Mi sono svegliata con due frasi in inglese che mi ronzavano in testa: “the morning son” e “the morning song” così le ho raccolte dal nido dei sogni e le ho portate con me nella città più depressa che silenziosa. Alcune scuole hanno riaperto, ma pare che da lunedì parta di nuovo la DAD, le code davanti alle farmacie che fanno i tamponi sono sempre chilometriche, i saldi sono partiti in sordina, le notizie sulla pandemia sono sempre sconsolanti. Così ho deciso che quelle poche parole inglesi sarebbero state una migliore compagnia per le mie parole, le intenzioni per questa nuova Cronaca e le cose da fare in questa giornata interlocutoria dopo la fine del periodo festivo. Così questa mattina ho letto un racconto di Irène Némirovsky che avevo comprato da tanto tempo: Legami di sangue, una storia familiare, madre anziana, una figlia nubile di mezza età, tre figli con rispettive consorti e loro figli e le dinamiche relazionali scandagliate con l’usuale profondità e sottigliezza psicologica da grande scrittrice qual è stata.
Il desiderio
di fuga e di libertà del fratello più piccolo, disposto ad abbandonare moglie e
figlie per raggiungere la propria amante e il bambino avuto con lei, sembra
concretizzarsi solo quando sembra che la madre sia ormai sul letto di morte. Ma
lei sopravvive, il dolore e il sollievo dei congiunti si ritirano come la marea
e tutto torna a orbitare intorno ai tremendi pasti domenicali che tutti destano
ma cui nessuno osa sottrarsi. Eppure c’è stato un tempo dove questa è stata una
famiglia felice, quando i figli erano bambini e nella casa delle vacanze si
tenevano feste bellissime. Nel presente è la vecchiaia della madre che tiene
imprigionato il resto della famiglia:
“Nel
frattempo, la madre aveva richiuso la porta dietro Alain e Alix, gli ultimi ad
andarsene. Rimasta sola, passò un istante da una stanza all’altra, aprendo
tutte le finestre. Che silenzio! Di solito non lo sentiva, ma quella sera, dopo
che i passi dei suoi figli si erano allontanati, che tutte quelle giovani voci
avevano taciuto, quel silenzio la opprimeva. Spaventoso silenzio della vecchiaia,
dove tutto sembra tacere nello stesso istante, il rumore della vita fuori e
quel tumulto gioioso dell’anima che si sente risuonare come una fanfara durante
la giovinezza…”.
Così le
due frasi che mi accompagnano dal risveglio fanno crasi con questo racconto e
il suo silenzio e una poesia si presenta nella testa, nelle orecchie e negli
occhi.
Il figlio di un mattino che ha cantato
Cammina
nell’alba il ragazzo,
ancora
non sa dire se il cielo
sarà
grigio o rosa.
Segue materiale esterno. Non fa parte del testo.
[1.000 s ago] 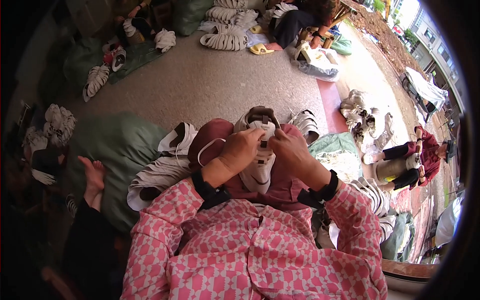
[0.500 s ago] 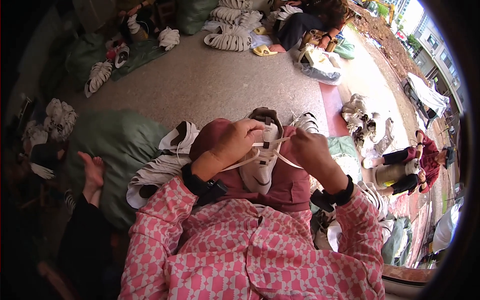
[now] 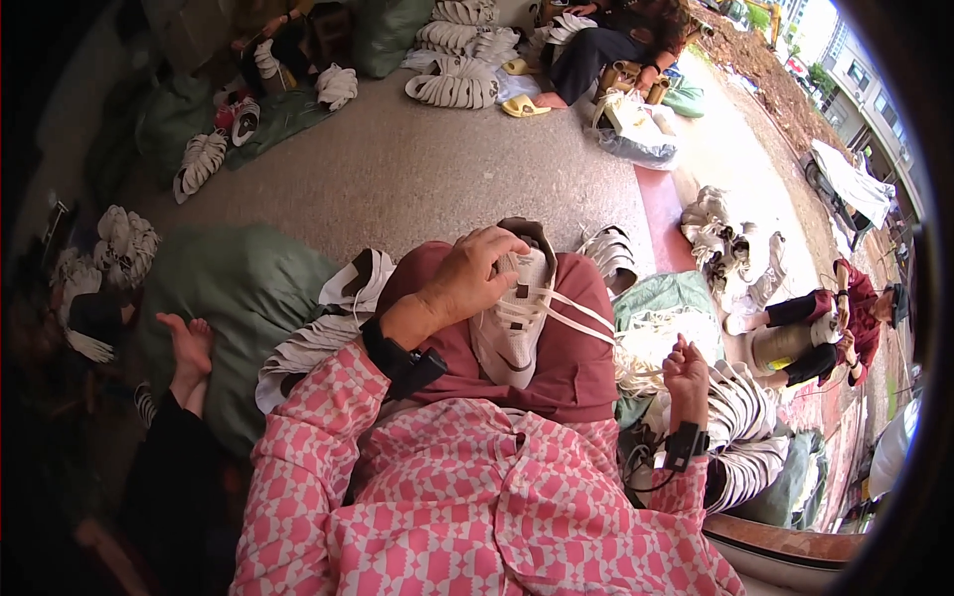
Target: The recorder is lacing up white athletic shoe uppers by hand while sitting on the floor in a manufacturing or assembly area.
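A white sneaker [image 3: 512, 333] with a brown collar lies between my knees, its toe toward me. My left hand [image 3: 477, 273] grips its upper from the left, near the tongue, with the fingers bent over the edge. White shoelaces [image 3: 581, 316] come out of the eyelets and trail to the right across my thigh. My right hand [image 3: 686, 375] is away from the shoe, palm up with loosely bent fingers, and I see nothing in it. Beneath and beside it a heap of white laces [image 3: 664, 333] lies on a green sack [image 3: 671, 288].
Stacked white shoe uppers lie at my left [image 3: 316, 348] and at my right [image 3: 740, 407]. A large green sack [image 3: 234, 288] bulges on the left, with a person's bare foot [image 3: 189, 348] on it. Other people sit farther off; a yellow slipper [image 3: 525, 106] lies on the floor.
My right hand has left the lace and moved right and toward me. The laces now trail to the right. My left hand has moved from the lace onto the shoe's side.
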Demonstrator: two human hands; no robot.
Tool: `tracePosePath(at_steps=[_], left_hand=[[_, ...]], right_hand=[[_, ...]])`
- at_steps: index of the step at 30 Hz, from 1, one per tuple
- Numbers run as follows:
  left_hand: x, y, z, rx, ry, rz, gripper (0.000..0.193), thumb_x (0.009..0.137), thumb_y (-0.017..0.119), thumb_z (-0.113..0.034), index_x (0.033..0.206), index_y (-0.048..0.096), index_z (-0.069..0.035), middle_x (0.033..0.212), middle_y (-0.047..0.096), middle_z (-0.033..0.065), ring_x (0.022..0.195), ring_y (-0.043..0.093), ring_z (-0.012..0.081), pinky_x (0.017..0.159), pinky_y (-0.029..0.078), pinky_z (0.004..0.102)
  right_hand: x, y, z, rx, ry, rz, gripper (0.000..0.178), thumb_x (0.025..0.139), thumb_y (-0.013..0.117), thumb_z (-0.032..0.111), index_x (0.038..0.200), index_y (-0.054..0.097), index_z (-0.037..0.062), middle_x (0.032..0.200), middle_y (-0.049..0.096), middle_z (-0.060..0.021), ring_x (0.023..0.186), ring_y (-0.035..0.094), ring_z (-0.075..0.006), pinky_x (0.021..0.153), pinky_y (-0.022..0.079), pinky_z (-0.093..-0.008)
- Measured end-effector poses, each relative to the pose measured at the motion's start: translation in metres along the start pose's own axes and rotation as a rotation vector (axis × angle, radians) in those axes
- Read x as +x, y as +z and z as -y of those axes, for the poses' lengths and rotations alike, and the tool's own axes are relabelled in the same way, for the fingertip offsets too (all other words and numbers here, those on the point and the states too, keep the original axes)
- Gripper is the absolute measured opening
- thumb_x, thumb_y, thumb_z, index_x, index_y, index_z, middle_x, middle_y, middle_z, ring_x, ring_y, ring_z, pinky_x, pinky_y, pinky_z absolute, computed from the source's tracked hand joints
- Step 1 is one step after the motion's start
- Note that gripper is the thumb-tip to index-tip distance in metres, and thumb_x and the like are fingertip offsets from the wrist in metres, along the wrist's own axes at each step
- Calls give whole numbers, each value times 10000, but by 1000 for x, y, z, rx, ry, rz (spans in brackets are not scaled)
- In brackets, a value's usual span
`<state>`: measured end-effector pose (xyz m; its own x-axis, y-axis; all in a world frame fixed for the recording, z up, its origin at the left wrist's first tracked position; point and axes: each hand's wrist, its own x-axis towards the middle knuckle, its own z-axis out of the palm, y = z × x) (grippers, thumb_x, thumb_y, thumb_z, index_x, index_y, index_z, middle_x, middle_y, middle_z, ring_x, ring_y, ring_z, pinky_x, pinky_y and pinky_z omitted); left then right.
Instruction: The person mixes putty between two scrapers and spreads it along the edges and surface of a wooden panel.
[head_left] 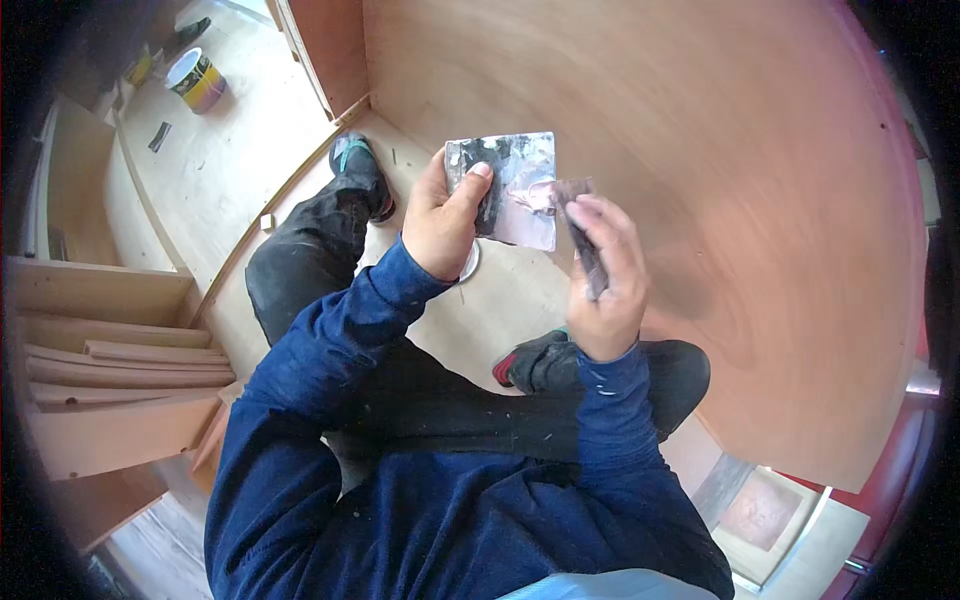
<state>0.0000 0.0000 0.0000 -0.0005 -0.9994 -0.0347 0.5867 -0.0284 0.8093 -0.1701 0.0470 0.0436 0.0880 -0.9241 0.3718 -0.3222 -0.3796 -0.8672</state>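
My left hand point(442, 222) grips a square, paint-smeared plate point(528, 226) by its left side, the thumb lying on top. Pinkish filler paste point(533, 198) sits toward the plate's right side, with dark and white smears around it. My right hand point(614, 285) is closed around a dark putty knife point(585, 246), somewhat blurred. The knife's blade meets the paste at the plate's right edge. Below the plate, a white round rim point(470, 263) shows partly behind my left wrist; the rest of it is hidden.
A large curved plywood panel point(760, 230) rises close by on the right. Stacked wooden boards point(130, 365) lie in a frame at left. Far left, a yellow-and-dark bucket point(197, 82) and a small dark strip point(160, 137) rest on the pale board. My feet stand near the panel.
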Motion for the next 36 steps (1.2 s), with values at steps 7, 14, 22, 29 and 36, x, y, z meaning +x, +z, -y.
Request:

È lunga
questa
strada che lo allontana
dalla
notte, è stanco di buio e
cerca
solo la luce, lui che è
figlio
di un mattino e di una
rosa. Inizia
così, con queste
parole
il canto mattutino del
giorno
nuovo e del figlio
dimenticato
dalla rosa in fondo
al
giardino. È silenzioso ora
quel
canto lontano, il figlio non
è più
bambino, ma nell’alba cerca
ancora
il distacco dal buio e
dalle
stelle.
Intanto
che scrivevo questa Cronaca sono anche venuta a sapere della morte, forse per un
gesto volontario, dello scrittore Vitaliano Trevisan. Forse la sua notte non lo
ha mai lasciato, ma qui mi fermo perché solo il silenzio, di nuovo il silenzio,
può contenere tutto lo sgomento e il dolore.
Oggi è venerdì 7 gennaio del terzo anno senza Carnevale e questa Cronaca 670 fischietta un motivetto in inglese che mi sembra di riconoscere.